• **What you are asked to do**
Only these lines of the data below are wanted: the one with "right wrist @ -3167", the one with "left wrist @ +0", and any lines between them, each repeated exactly.

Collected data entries
* * * * * * *

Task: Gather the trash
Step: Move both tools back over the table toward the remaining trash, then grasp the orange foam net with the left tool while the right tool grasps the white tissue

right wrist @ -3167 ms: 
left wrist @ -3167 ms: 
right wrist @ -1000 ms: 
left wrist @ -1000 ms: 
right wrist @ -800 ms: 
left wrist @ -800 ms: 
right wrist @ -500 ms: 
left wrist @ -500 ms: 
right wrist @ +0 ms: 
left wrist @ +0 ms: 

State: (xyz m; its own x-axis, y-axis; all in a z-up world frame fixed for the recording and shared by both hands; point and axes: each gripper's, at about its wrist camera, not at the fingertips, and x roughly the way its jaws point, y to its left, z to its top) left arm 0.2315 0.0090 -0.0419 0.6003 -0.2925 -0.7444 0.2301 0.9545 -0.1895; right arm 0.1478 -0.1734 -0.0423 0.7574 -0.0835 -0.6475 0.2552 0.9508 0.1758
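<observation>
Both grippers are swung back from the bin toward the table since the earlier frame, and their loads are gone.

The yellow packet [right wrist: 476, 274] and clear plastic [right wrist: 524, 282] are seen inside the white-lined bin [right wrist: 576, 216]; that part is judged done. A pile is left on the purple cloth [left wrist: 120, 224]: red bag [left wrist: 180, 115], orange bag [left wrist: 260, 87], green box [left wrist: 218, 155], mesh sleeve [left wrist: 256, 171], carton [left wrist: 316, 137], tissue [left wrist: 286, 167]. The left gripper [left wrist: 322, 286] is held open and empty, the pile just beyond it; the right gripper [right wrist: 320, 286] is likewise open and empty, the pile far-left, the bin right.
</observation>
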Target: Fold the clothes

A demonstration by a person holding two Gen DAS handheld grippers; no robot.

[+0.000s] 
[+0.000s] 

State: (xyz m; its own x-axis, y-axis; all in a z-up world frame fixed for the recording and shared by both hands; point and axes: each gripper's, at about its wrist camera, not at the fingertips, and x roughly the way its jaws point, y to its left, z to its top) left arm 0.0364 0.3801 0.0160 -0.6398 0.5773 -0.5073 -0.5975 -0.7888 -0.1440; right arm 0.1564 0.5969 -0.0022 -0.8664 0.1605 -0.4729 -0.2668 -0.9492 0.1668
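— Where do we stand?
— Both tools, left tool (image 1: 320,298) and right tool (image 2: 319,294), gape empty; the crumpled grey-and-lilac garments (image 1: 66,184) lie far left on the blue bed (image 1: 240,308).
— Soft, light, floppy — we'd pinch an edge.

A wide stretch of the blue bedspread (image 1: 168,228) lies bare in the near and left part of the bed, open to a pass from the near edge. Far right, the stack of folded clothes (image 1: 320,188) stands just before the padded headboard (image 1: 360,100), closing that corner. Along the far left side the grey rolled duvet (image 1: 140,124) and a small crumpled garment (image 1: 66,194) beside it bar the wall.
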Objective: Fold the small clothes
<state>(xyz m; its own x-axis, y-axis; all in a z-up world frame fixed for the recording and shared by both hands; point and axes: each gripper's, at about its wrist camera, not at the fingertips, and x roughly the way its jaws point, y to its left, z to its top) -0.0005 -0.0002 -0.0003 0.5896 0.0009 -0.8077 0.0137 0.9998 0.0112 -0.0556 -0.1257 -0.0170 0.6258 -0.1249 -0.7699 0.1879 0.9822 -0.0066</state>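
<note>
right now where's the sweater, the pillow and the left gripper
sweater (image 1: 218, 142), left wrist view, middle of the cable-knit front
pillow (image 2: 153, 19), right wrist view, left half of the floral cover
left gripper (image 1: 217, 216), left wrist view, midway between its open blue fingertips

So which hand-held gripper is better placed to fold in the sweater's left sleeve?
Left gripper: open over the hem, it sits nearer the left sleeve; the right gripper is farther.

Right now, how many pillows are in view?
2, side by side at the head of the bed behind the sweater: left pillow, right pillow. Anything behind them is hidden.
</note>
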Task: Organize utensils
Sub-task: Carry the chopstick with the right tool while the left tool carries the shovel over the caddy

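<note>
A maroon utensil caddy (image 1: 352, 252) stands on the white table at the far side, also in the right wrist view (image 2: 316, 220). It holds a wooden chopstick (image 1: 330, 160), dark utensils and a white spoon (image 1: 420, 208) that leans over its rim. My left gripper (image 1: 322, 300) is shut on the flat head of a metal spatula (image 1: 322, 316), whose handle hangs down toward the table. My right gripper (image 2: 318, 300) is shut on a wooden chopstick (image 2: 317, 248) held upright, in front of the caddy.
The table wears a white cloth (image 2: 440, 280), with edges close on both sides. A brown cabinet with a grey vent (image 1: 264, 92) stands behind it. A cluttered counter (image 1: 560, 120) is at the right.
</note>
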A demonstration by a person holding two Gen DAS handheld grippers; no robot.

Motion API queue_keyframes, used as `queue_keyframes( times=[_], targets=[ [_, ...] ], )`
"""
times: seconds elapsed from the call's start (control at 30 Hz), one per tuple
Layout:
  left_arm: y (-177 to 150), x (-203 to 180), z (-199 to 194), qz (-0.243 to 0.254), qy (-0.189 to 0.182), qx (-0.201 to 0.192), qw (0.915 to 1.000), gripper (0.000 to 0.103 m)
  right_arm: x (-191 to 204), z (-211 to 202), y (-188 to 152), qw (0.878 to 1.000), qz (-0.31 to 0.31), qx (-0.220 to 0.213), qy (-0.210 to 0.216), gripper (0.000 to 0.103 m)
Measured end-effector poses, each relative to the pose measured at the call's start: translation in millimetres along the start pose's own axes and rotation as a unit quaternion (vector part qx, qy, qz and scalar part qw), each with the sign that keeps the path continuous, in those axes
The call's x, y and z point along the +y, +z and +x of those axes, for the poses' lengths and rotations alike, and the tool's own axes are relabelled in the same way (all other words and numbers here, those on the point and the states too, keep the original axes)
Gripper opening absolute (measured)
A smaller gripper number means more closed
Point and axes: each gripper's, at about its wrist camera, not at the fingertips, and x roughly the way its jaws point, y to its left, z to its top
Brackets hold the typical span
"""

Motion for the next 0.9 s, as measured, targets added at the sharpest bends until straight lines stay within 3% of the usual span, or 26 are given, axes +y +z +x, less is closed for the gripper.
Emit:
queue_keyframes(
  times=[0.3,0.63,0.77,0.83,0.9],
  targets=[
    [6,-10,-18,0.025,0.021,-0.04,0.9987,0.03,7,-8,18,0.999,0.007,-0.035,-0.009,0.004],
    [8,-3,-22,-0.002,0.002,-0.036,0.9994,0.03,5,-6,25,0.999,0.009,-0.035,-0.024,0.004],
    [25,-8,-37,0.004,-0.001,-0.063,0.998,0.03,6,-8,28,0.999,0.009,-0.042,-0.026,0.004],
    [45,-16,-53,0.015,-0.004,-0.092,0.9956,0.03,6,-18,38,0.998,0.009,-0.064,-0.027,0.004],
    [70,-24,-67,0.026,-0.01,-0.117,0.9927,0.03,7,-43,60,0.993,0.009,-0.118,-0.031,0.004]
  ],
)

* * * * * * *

• **Task solution**
right wrist @ -3167 ms: 
left wrist @ -3167 ms: 
right wrist @ -1000 ms: 
left wrist @ -1000 ms: 
right wrist @ -800 ms: 
left wrist @ -800 ms: 
right wrist @ -500 ms: 
left wrist @ -500 ms: 
right wrist @ +0 ms: 
left wrist @ +0 ms: 

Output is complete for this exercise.